YOUR TASK: Only one span of the listing below is wanted: the lines from the one with "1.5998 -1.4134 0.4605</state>" through the one with "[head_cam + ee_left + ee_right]", reproduced exactly, both ends kept.

DATA SUPPLIED:
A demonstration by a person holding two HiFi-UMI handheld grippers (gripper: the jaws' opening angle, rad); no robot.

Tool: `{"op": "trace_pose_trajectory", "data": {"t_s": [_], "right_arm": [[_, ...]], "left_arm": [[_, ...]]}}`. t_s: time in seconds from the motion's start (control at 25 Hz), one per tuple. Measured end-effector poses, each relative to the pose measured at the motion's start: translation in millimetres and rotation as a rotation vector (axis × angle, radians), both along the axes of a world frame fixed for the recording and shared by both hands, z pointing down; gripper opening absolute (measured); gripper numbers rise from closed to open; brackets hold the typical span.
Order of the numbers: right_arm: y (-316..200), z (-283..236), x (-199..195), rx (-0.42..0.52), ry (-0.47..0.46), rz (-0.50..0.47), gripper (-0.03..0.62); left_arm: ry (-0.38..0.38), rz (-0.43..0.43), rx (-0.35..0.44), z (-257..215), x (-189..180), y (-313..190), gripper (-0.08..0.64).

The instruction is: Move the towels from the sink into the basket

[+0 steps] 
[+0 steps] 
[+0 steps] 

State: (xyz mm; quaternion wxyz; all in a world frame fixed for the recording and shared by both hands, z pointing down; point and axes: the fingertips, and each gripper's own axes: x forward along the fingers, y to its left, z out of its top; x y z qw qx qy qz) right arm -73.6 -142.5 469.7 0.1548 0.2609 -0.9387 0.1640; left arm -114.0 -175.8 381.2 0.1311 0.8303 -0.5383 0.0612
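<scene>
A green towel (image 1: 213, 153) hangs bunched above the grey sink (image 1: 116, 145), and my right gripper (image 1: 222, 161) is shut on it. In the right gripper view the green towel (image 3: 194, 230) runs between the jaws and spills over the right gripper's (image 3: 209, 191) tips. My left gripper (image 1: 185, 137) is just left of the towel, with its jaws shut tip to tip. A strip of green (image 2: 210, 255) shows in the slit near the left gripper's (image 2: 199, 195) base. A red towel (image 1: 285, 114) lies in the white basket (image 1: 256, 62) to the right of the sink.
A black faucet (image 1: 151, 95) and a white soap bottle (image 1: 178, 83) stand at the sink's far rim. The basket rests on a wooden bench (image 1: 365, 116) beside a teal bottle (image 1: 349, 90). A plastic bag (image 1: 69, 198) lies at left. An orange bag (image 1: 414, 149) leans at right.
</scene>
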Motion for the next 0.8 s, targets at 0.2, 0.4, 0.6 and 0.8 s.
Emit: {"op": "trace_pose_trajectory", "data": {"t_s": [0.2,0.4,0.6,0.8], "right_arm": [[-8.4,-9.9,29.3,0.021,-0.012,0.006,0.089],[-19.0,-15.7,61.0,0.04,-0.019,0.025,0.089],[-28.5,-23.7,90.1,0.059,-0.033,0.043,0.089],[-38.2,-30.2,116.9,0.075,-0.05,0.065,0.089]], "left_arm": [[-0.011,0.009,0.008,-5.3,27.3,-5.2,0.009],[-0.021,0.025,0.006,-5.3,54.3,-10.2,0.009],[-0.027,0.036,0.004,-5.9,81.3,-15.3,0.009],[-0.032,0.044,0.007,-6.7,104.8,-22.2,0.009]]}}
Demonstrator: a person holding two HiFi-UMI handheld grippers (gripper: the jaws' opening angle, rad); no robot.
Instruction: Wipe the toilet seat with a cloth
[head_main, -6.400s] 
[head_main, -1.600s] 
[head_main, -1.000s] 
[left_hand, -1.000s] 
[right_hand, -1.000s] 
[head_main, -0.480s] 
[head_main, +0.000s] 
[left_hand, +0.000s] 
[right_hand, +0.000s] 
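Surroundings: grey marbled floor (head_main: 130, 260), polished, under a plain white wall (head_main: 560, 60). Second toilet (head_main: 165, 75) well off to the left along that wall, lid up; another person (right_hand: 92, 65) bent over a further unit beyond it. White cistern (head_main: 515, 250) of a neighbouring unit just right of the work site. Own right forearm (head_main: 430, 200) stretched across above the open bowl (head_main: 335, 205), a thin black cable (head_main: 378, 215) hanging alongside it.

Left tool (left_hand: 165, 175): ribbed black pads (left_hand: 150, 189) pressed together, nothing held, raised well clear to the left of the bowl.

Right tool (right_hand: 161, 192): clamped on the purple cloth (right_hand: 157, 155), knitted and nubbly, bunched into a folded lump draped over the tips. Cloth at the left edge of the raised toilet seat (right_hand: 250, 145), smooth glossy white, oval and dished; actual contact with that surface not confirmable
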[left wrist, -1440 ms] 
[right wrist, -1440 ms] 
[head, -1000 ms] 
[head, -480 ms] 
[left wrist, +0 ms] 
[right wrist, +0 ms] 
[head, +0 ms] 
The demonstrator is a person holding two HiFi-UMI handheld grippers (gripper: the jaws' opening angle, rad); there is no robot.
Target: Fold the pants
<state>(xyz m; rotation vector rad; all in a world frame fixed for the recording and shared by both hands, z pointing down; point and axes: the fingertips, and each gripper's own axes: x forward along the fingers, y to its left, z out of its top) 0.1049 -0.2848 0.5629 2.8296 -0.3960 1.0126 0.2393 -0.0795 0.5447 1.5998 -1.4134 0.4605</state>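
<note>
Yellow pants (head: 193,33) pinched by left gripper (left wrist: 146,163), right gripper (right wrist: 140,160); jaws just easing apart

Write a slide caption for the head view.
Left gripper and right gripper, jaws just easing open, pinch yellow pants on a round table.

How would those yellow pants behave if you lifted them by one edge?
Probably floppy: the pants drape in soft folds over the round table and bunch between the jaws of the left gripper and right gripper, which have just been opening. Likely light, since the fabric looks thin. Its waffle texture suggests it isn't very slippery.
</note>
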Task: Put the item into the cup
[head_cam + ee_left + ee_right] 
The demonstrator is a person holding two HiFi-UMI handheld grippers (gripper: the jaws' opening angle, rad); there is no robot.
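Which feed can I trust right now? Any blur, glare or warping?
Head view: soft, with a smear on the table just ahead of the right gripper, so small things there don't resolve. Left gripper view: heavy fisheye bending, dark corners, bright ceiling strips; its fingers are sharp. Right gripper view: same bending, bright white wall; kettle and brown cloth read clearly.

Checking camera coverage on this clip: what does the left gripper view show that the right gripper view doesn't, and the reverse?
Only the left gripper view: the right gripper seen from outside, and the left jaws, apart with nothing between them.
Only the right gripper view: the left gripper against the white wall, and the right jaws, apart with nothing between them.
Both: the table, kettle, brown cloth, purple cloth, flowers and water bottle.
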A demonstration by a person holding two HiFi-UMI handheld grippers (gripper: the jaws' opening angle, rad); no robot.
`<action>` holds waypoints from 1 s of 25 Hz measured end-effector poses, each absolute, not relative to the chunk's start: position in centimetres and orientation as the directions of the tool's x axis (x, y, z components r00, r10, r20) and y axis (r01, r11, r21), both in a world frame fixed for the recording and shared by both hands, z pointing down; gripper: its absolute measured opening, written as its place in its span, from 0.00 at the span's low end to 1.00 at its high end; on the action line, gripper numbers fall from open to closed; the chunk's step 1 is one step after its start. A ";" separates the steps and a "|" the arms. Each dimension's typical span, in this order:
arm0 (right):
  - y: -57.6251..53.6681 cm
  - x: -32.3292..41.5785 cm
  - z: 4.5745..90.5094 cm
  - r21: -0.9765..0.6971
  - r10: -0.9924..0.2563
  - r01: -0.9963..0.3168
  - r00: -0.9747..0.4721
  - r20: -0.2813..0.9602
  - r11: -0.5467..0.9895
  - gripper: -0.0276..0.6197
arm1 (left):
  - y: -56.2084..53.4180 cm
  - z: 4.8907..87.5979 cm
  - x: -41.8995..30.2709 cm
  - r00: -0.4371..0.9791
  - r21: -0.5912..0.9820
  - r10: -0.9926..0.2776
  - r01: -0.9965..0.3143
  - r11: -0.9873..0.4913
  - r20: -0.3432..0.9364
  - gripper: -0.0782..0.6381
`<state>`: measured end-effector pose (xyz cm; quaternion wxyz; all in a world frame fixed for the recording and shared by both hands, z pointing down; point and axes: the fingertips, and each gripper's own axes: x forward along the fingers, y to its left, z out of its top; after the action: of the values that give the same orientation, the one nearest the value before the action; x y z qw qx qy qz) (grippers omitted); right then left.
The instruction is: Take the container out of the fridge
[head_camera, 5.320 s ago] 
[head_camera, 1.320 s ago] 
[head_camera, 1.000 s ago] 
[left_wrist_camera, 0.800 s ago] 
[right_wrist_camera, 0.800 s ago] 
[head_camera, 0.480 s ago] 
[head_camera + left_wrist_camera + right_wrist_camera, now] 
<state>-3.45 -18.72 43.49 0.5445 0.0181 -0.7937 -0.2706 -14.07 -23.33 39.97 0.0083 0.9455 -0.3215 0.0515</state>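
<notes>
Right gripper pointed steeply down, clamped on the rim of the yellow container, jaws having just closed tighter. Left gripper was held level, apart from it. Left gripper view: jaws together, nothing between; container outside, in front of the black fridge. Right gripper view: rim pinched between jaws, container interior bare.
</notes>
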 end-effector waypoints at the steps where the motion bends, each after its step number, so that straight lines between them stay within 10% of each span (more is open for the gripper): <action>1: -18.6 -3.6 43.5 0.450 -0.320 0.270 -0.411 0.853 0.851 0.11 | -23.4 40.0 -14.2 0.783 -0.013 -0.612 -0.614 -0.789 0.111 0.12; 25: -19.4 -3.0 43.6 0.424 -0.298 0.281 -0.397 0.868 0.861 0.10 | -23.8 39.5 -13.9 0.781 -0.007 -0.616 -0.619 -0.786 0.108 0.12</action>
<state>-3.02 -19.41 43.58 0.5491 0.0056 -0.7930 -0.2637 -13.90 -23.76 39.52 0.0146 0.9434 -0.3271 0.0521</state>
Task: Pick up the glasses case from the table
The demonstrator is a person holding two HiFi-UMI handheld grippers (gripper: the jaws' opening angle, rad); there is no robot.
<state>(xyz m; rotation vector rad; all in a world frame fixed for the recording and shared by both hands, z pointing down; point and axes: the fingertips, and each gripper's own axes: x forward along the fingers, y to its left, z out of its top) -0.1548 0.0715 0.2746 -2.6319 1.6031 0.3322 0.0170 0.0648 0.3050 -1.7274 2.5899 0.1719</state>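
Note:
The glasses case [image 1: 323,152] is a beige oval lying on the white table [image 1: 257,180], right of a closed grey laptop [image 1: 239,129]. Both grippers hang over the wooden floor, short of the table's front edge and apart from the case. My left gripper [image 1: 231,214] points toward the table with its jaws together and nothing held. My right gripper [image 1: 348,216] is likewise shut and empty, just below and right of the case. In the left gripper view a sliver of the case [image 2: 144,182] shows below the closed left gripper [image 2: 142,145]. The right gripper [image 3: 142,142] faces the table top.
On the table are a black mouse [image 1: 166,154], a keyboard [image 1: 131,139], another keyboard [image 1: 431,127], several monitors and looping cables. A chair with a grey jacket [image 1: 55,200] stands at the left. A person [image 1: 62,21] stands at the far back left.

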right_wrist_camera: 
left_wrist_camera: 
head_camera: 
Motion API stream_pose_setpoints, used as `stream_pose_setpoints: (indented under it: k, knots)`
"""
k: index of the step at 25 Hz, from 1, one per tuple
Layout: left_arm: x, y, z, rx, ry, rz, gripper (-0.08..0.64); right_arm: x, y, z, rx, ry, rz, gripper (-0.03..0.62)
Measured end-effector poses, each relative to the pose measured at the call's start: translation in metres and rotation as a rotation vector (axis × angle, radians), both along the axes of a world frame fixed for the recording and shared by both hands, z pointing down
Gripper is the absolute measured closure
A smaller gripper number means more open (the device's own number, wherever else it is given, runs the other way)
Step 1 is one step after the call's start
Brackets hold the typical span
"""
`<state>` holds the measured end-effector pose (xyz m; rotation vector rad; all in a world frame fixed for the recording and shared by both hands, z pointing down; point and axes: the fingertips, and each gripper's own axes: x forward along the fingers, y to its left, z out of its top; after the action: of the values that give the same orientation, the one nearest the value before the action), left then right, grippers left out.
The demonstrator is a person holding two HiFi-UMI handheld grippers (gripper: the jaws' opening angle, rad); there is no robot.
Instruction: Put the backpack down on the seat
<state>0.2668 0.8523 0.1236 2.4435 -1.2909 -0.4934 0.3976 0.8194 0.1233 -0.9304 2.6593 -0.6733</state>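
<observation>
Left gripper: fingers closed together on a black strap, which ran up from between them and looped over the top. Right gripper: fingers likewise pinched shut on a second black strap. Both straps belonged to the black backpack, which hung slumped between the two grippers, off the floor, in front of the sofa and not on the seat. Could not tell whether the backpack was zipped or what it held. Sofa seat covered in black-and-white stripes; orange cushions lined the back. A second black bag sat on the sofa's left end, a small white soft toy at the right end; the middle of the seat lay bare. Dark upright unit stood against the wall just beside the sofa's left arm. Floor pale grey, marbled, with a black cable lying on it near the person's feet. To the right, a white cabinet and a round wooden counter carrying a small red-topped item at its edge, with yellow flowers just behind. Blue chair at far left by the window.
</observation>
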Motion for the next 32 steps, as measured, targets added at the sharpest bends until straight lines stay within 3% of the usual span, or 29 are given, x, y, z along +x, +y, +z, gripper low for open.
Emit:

OUTPUT:
<state>(xyz m; rotation vector rad; all in a world frame fixed for the recording and shared by both hands, z pointing down; point and axes: the fingertips, and each gripper's own axes: x forward along the fingers, y to its left, z out of its top) 0.1049 -0.2848 0.5629 2.8296 -0.3960 1.0126 0.2393 -0.0795 0.5447 1.5998 -1.4134 0.4605</state>
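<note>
Yellow pants (head: 193,33) pinched by left gripper (left wrist: 146,163), right gripper (right wrist: 140,160); jaws just easing apart

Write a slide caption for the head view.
Left gripper and right gripper, jaws just easing open, pinch yellow pants on a round table.

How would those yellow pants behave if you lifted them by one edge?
Probably floppy: the pants drape in soft folds over the round table and bunch between the jaws of the left gripper and right gripper, which have just been opening. Likely light, since the fabric looks thin. Its waffle texture suggests it isn't very slippery.
</note>
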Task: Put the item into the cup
[head_cam + ee_left + ee_right] 

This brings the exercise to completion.